● **WHAT YOU SHOULD DO**: Once you find the line containing "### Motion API" in the data below, copy it and each following line exactly, up to and including the line containing "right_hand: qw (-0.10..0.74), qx", and nothing else.

··· RECORDED INFORMATION ···

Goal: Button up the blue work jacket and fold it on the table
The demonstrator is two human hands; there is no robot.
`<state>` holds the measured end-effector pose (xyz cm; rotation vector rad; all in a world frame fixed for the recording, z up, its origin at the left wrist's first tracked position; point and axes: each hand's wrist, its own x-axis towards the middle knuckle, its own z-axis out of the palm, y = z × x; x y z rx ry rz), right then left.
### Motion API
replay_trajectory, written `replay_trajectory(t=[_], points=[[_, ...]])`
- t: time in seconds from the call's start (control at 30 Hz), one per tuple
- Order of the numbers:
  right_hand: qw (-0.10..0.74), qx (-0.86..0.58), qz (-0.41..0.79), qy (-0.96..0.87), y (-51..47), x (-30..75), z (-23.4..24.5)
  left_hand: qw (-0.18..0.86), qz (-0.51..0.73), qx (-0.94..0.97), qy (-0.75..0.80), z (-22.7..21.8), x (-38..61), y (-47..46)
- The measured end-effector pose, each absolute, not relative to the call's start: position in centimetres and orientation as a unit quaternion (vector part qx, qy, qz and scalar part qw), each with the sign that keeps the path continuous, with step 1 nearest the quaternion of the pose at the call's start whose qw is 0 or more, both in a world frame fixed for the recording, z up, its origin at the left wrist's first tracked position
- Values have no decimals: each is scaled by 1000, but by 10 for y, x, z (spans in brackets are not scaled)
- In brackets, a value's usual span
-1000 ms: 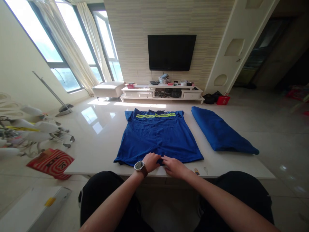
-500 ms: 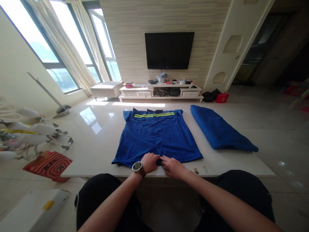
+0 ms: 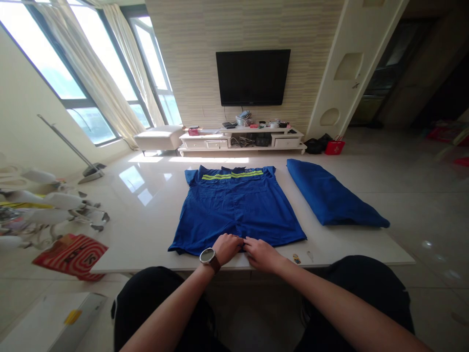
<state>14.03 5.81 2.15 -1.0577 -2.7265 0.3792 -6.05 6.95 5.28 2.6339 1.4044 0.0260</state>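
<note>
A blue work shirt [image 3: 234,210] with yellow reflective stripes lies spread flat on the white table [image 3: 135,234], collar at the far side, hem toward me. At the middle of the hem, my left hand [image 3: 227,248], with a watch [image 3: 207,255] on its wrist, has its fingers curled on the cloth. Right beside it, my right hand [image 3: 262,254] pinches the hem too, the fingertips of both hands nearly touching. The bit of cloth between the fingers is mostly hidden. A folded blue garment [image 3: 335,198] rests on the table to the right.
A small cartoon figure piece [image 3: 296,258] and a small pale item [image 3: 310,255] lie near the table's front edge. A red striped bag [image 3: 71,256] stands on the floor at left. Beyond the table are a TV cabinet [image 3: 205,143] and a padded bench [image 3: 159,139].
The view has shifted slightly. Both hands stay at the middle of the shirt's hem, with only a slight shift of the fingers.
</note>
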Motion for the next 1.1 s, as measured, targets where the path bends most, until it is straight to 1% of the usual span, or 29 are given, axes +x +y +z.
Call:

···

● **RESPONSE**:
### Motion API
replay_trajectory, written `replay_trajectory(t=[_], points=[[_, ...]])`
- t: time in seconds from the call's start (control at 30 Hz), one per tuple
- Order of the numbers:
  right_hand: qw (-0.10..0.74), qx (-0.86..0.58), qz (-0.41..0.79), qy (-0.96..0.87), y (-51..47), x (-30..75), z (-23.4..24.5)

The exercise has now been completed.